Мы шли в затылок друг другу, молча и бодро, и солнце грело нам спины. Бесконечные поля волнистыми просторами укатывались за горизонт, расчерченные между собой узкими лесопосадками. В этих посадках всё лето и до глубокой осени неистребимо водятся съедобные грибы без названия и в большом количестве.
На пруду мальчишки устроили соревнования: кто дальше забросит котёнка. Котят было мало, и поэтому каждому из ребят выходило только по одной попытке. А я в это время собирал на склоне ягоду. Не клубника, не земляника, просто ягода росла почти везде, не стесняясь. Росла во множестве и сплочённо. Хочешь – не хочешь, а пока сорвёшь одну, четыре нечаянно раздавишь. В оврагах, по которым весной стекает с полей растаявший снег, а летом пасутся стада, все склоны густо усыпаны ягодой. И коровы жрут её с большим удовольствием. Молоко, правда, от этого слаще у них не становится.
Потом мы долго купались. Вода в пруду была такая же тёплая, как дорога между полей. В пруду водилось много мелкой рыбы и иногда она ненароком щекотала купальщикам ноги. В середине дня на пруд приезжали ополоснуться закопченные механики сельскохозяйственной техники. Они ежедневно во время страды совершают подобные омовения.
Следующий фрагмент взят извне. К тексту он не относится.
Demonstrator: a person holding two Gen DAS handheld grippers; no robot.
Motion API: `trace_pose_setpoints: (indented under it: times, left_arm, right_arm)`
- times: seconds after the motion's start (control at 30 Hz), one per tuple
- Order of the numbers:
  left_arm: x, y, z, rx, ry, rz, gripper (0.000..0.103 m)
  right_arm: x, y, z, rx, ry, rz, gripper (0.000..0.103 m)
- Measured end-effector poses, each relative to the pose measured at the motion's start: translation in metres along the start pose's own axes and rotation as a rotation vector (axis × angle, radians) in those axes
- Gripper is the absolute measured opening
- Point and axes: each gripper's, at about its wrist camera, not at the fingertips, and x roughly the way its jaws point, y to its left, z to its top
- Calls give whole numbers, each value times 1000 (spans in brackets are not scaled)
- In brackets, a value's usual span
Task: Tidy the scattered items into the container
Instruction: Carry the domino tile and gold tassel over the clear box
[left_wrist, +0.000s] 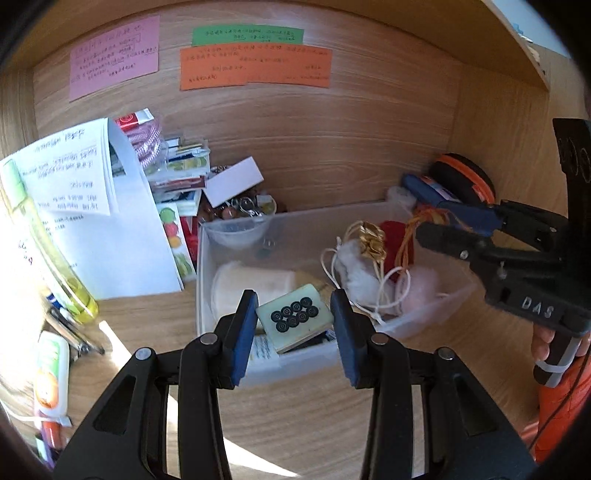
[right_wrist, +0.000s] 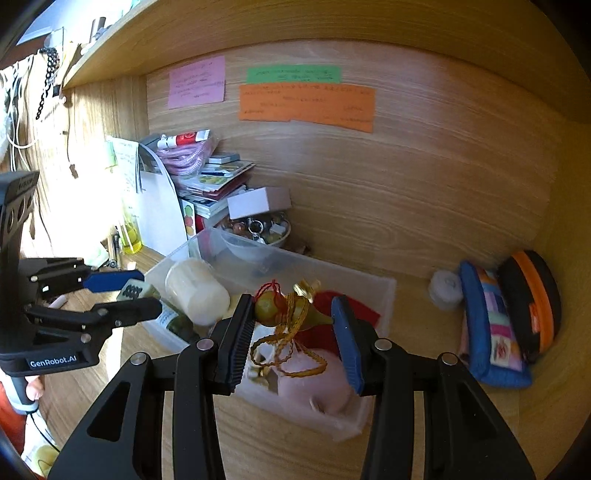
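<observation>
A clear plastic container (left_wrist: 205, 258) (right_wrist: 384, 291) sits on the wooden desk and holds a cream cup (left_wrist: 251, 286) (right_wrist: 195, 291), a red and white pouch, a gold ornament and a pink plush (right_wrist: 317, 384). My left gripper (left_wrist: 295, 332) (right_wrist: 142, 291) is shut on a green mahjong tile (left_wrist: 293, 317) (right_wrist: 133, 290) above the container's near left corner. My right gripper (right_wrist: 293, 325) (left_wrist: 448, 227) is shut on a yellow-green gourd charm with gold cord (right_wrist: 288, 314) above the container's right half.
A blue patchwork pouch (right_wrist: 487, 325) and a black and orange round case (right_wrist: 532, 299) (left_wrist: 461, 177) lie right of the container. Papers (left_wrist: 110, 221), a yellow-green bottle (left_wrist: 48, 254), stacked cards and a bowl of trinkets (right_wrist: 258, 229) crowd the left and back. Coloured notes hang on the back wall.
</observation>
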Motion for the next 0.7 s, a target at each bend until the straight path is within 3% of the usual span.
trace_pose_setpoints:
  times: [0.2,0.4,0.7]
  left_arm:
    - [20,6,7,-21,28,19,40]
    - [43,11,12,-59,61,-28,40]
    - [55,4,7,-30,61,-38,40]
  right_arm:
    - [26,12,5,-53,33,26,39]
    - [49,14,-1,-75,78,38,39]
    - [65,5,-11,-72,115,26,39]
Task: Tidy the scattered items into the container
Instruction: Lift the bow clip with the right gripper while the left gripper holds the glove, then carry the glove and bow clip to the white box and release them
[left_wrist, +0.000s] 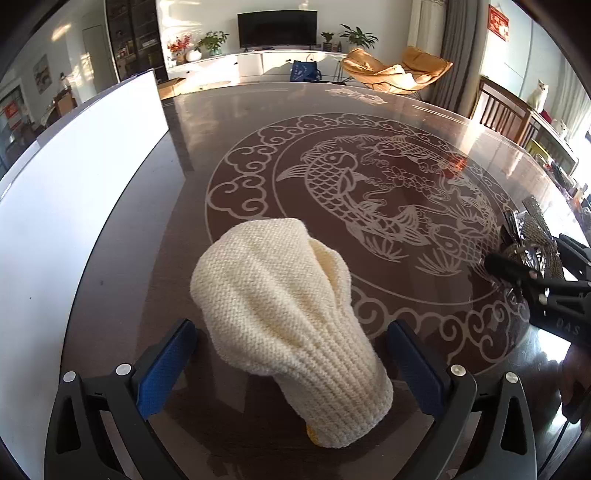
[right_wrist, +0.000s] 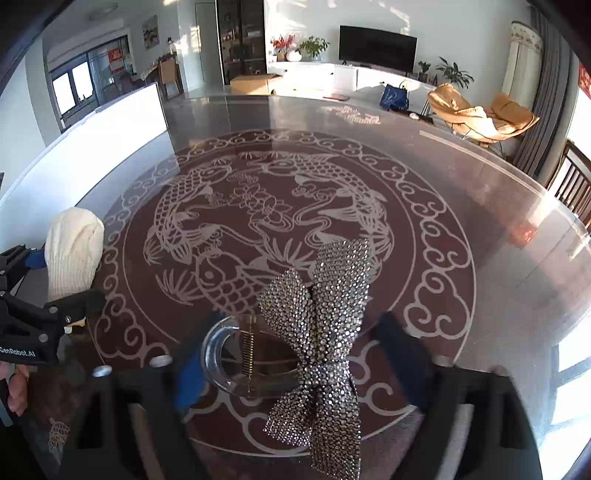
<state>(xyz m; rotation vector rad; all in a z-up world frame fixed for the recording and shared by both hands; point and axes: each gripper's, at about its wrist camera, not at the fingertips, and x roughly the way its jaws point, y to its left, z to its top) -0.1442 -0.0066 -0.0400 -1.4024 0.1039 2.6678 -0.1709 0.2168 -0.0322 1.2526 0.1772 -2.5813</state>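
On the glass table (left_wrist: 229, 155) with its etched fish medallion, seen from the left wrist, a cream knitted hat (left_wrist: 288, 325) lies at the medallion's near edge, between the left gripper's (left_wrist: 291, 363) blue pads, which stand apart and clear of the wool. A white container (left_wrist: 74, 192) stands left of the medallion. From the right wrist, the right gripper (right_wrist: 306, 365), blurred, brackets a rhinestone bow hair clip (right_wrist: 321, 325) at the medallion's near rim; whether it grips cannot be told.
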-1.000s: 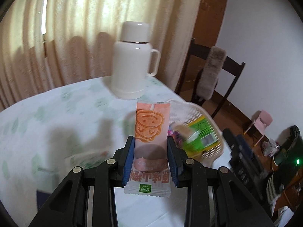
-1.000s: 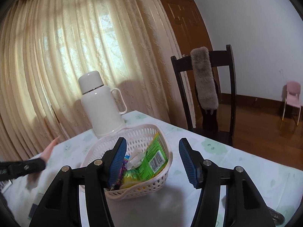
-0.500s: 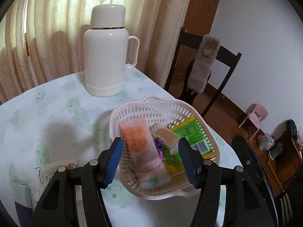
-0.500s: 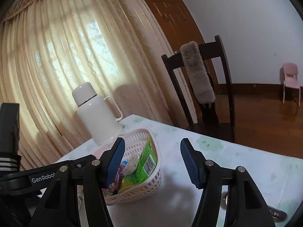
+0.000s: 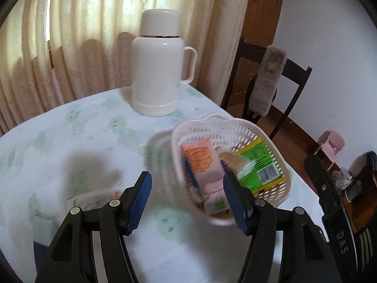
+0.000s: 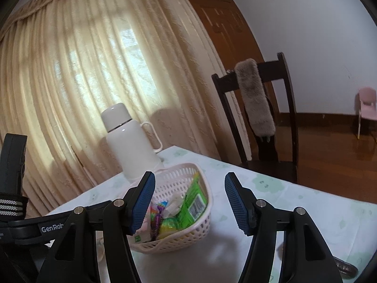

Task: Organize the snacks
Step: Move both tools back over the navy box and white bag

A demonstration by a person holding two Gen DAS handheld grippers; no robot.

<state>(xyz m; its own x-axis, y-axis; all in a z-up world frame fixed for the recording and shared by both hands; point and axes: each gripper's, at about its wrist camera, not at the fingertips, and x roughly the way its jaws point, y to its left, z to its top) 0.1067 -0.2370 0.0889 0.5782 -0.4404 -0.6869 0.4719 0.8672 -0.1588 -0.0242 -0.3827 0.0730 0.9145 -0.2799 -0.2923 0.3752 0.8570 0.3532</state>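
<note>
left hand-held gripper [image 5: 187, 198]: gaping wide, gripping nothing | orange snack packet [image 5: 203, 167] lying in basket [image 5: 213, 123] just ahead-right | remaining wrapper [image 5: 94, 198] sitting on desk [image 5: 70, 136] near its left finger: light, crinkly, slippery; pinching an edge seems best | right hand-held gripper [image 6: 189, 202]: gaping, empty

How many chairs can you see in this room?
2. A dark wooden chair stands at the table's far side with a furry cover over its back; a small pink chair sits by the far wall. Others may be out of view.
</note>
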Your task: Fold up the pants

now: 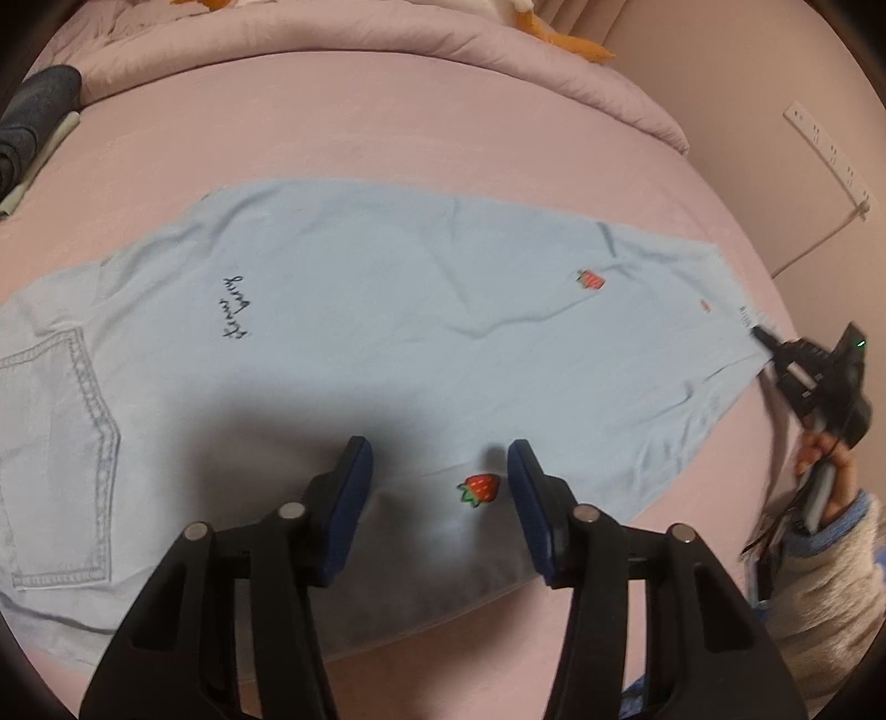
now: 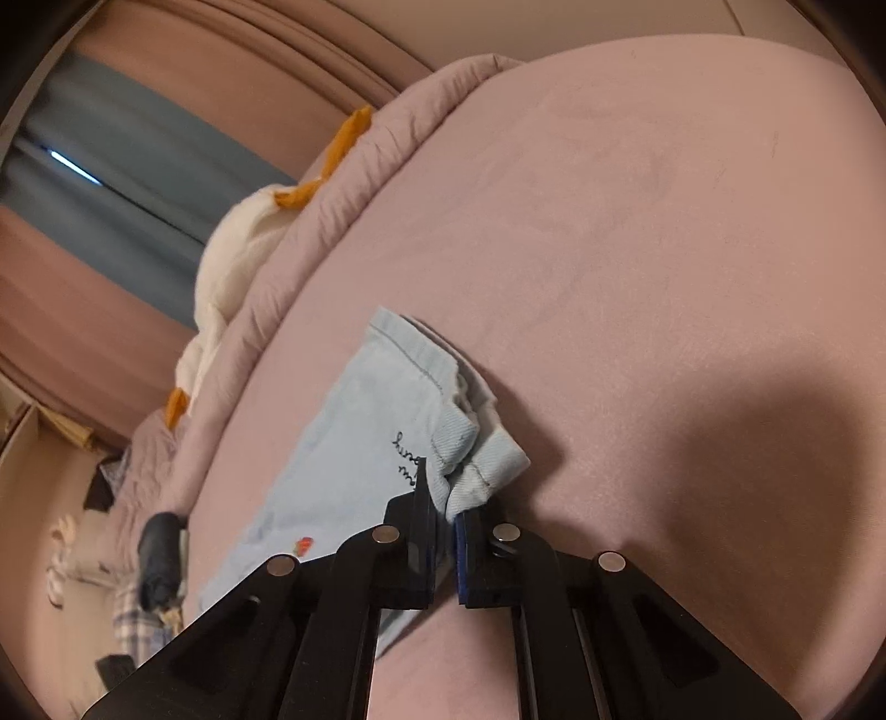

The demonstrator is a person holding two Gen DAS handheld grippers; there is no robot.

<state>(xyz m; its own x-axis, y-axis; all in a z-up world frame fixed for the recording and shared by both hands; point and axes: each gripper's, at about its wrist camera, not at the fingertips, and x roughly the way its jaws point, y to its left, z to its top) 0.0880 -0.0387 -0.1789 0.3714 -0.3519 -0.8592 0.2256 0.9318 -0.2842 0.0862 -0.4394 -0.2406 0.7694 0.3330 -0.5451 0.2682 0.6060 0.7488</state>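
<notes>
Black cursive script on the pants [image 1: 354, 310] is too small to read.

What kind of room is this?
Probably a bedroom: the light blue pants lie on a pink bed sheet, with a rolled quilt and curtains behind.

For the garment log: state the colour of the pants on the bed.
Light blue denim pants, clearest in left wrist view.

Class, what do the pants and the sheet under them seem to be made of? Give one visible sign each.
Pants: likely light, matte denim, judging by the stitched pocket and frayed hem. Sheet: probably soft, matte pink woven fabric, smooth with faint creases.
</notes>
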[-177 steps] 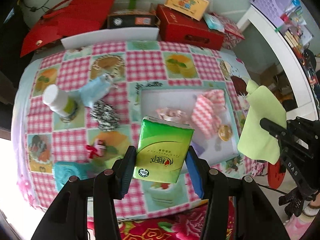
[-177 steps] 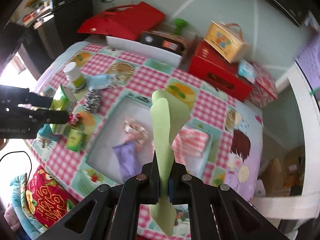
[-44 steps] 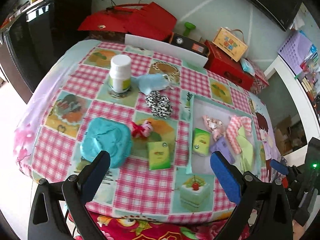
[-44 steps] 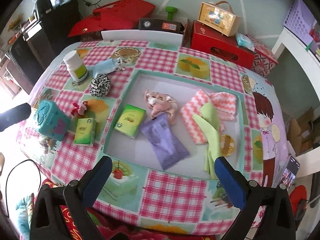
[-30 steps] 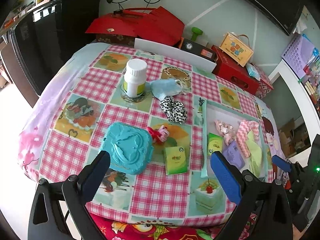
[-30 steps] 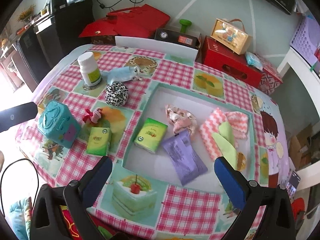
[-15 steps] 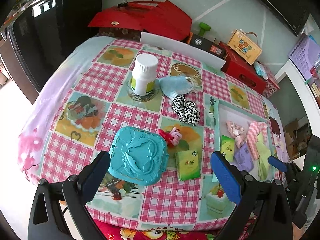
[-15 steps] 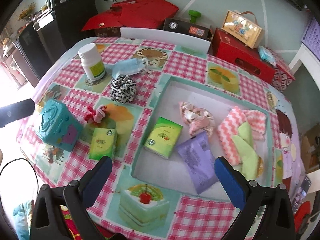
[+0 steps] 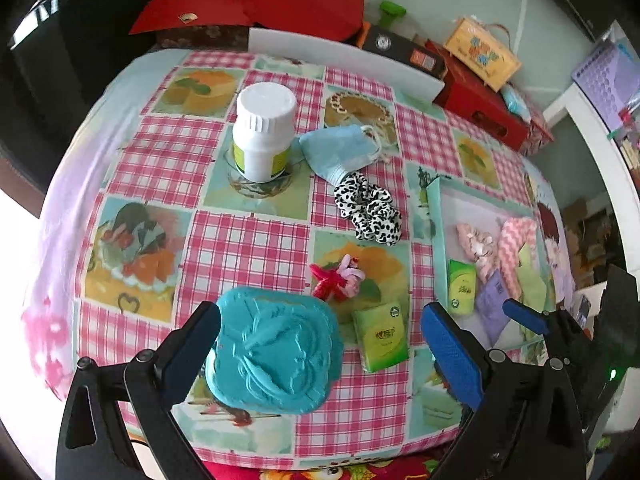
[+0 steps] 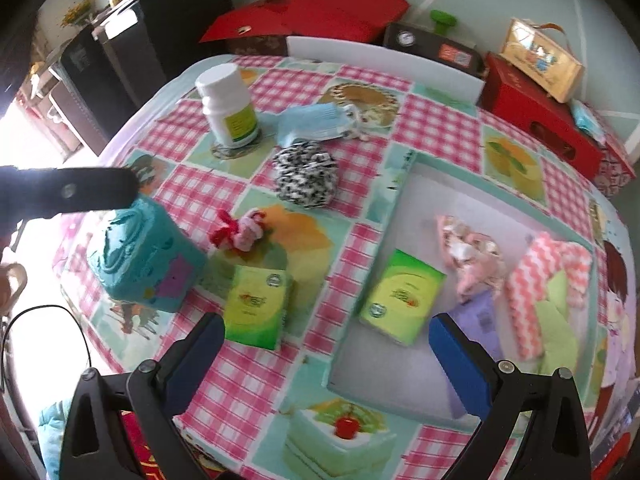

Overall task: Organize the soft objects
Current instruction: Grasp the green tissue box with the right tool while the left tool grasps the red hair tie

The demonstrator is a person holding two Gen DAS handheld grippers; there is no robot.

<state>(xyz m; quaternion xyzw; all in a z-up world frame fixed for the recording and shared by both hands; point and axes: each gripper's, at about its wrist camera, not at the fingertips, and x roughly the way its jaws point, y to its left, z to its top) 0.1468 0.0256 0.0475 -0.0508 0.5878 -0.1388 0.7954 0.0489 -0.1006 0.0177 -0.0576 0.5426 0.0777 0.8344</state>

Возвращались домой уже после жары, солнце переползло на другую сторону неба и опять оказалось у нас за спиной. О котятах никто не вспоминал, и поставленных рекордов не обсуждали. Молча и умиротворённо шагали мы по серому в горячих блёстках асфальту.
Деревенские жители, даже дети, отличаются от городских немногословностью, размеренностью в движениях и речи. И я сам, позабыв городские порывистость и суетливость, вливаюсь в этот ритм. Пусть ненадолго, хотя бы на несколько недель.
Пока я здесь.
Ограбление по-самарски
– Ладно, уходим.
– Ладно? Что, блядь, ладно? Зачем мы её убили?
– Уходим.
– Ты сказал: Зайдём, испугаем, она описается…
– Чё ты хнычешь? Сука! – он схватил меня за грудки. – Через минуту-другую менты приедут. Она, тварь, на кнопку успела нажать.
– Мы так не договаривались.
– Но стрелял-то ты.
– А этот амбал откуда взялся? Ты говорил, что…
– Этот? – перебил меня Гном (да, у этого рецидивиста такое детское безобидное погонялово) – Этот? – он приподнял, за волосы схватив, голову лежащего на полу охранника. Парнишка лет двадцати в чёрной униформе, лицо в слезах, побоях и соплях.
– Этот, спрашиваешь ты? – и уже обращаясь к нему, – Тебя как зовут, милый?
– Не убивайте меня… пожалуйста…
– Странное имя, трудновыговариваемое. Еврей что ли? Вид, иди сюда!
Вид – это третий наш подельник. Умный красивый молчаливый парень.
– Подержи-ка, – отдал ему пистолет Гном, что перед этим отобрал у меня.
– Этот, говоришь?
– Не надо, пожалуйста, – плачет охранник.
– Вид, сходи в каморку, откуда он вышел, там у них, бля, центр слежения этими, вот камерами. Диск возьми. Не CD, а жёсткий с компьютера. И расхуярь там всё на хрен. Гном вытащил из пришитой к подстёжке куртки свой нож.
– Как зовут, говоришь?
– Не надо…
– Ах! да, извини, забыл.
– Гном, стой!
– Меня зовут Виталий Вячеславович, – представился Гном и быстрым заученным движением перерезал парнишке горло. Кровь хлынула как из крана вода. Ржавая, после отключки. Парень сильно задёргался, Гном его еле удерживал:
– Тихо, тихо, дорогой, сейчас быстро всё пройдёт. Ведь не очень и больно было?
У меня в глазах туман красный, но вижу ухмыляющуюся рожу этого урода.
– Гном, ты ёбаный маньяк, сука! Я бросился на него. Сам себе удивляюсь теперь – даже нож сумел выбить из его рук. Вид стоял у дверей, с пистолетом в руке, такой отрешённый, как будто ничего и не происходит. И всё ему по хуй – и что менты вот-вот.